A Python library that categorizes HTML links based on their domain names, title text, and anchor text.

Overview

Link Categorizer analyzes an array of Python dictionaries representing HTML anchor tags and assigns each link to a category based on its domain name. The library extracts the domain from the href attribute and matches it against known patterns to determine the most appropriate category.

If a link's domain does not match any known patterns, it is assigned to the "unknown" category by default.

Installation

pip install link-categorizer

Development Installation

To install the package for development:

# Clone the repository
git clone https://github.com/yourusername/link-categorizer.git
cd link-categorizer

# Create and activate a virtual environment (optional but recommended)
python -m venv venv
source venv/bin/activate  # On Windows, use: venv\Scripts\activate

# Install in development mode
pip install -e .

# Install development dependencies
pip install -e ".[dev]"

Usage

from link_categorizer import categorize_links

# Example list of link dictionaries
links = [
    {"href": "https://github.com/user/repo", "title": "Source code", "text": "GitHub Repository"},
    {"href": "https://medium.com/article", "title": "My thoughts", "text": "Read my blog"},
    {"href": "https://x.com/username", "text": "Follow me"},
    {"href": "https://twitter.com/username", "text": "Follow me on Twitter"},
    {"href": "https://docs.python.org/3/", "text": "Python Documentation"},
]

# Categorize the links
categorized_links = categorize_links(links)
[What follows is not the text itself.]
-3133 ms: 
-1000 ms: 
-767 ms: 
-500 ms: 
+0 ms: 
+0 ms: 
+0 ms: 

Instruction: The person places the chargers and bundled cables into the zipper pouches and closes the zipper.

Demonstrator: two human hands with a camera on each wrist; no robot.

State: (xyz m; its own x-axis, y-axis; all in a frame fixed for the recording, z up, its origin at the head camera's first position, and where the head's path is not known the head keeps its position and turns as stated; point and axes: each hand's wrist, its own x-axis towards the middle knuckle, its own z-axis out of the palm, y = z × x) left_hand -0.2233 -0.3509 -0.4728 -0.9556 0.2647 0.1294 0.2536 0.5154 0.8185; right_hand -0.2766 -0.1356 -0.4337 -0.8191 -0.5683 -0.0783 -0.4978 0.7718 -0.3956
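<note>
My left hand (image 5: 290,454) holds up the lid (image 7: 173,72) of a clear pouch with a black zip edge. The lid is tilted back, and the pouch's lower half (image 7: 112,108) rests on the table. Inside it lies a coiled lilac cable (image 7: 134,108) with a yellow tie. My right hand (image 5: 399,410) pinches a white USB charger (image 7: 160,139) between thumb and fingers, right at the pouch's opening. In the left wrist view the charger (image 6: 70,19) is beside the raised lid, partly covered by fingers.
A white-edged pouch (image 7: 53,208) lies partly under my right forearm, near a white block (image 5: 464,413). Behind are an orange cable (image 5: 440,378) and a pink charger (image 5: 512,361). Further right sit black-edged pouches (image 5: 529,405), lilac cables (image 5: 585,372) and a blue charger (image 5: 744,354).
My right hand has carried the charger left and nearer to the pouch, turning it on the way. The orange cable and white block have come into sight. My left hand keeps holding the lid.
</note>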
# Result will be a dictionary with categories as keys and lists of links as values
# {
#   "repository": [{"href": "https://github.com/user/repo", ...}],
#   "blog": [{"href": "https://medium.com/article", ...}],
#   "social": [{"href": "https://x.com/username", ...}, {"href": "https://twitter.com/username", ...}],
#   "documentation": [{"href": "https://docs.python.org/3/", ...}]
# }

How Categorization Works

The library employs a straightforward domain-based approach to categorize links:

  1. Extract the domain name from the link's href attribute
  2. Compare the domain against a predefined list of domain patterns
  3. Assign the category associated with the matching domain pattern
  4. If no match is found, assign the "unknown" category

Supported Categories

The library can identify various link categories including:

  • Repository (code hosting platforms)
  • Social media
  • Blog platforms
  • Documentation sites
  • News outlets
  • Video platforms
  • E-commerce sites
  • And more...

Project Structure

link-categorizer/
├── src/
│   └── link_categorizer/
│       ├── __init__.py
│       └── categorizer.py
├── tests/
├── setup.py
├── LICENSE
└── README.md

Running Tests

There are several ways to run the tests:

Method 1: Install the package in development mode

# From the project root directory
uv pip install -e .
python -m unittest discover -s tests

Method 2: Use PYTHONPATH environment variable

# From the project root directory
PYTHONPATH=. python -m unittest discover -s tests

Method 3: Run with pytest (if installed)

# From the project root directory
uv pip install pytest
python -m pytest

To run a specific test file:

# From the project root directory
python -m unittest tests.link_categorizer_test

Adding More Tests

The test structure is designed to be easily expandable:

Adding new test cases to existing categories

Open tests/link_categorizer_test.py and add new test cases to the appropriate test method:

Best practices for tests

  • Keep test methods focused on specific categories or behaviors
  • Use descriptive test method names
  • Add docstrings to explain what each test is verifying
  • Use the self.subTest() context manager for better error reporting (already implemented)

Contributing

Contributions are welcome! Please feel free to submit a Pull Request.

License

This project is released under the MIT License.

Project details


Download files

Download the file for your platform. If you're not sure which to choose, learn more about installing packages.

Source Distribution

link_categorizer-0.1.4.tar.gz (36.7 kB view details)

Uploaded Source

Built Distribution

If you're not sure about the file name format, learn more about wheel file names.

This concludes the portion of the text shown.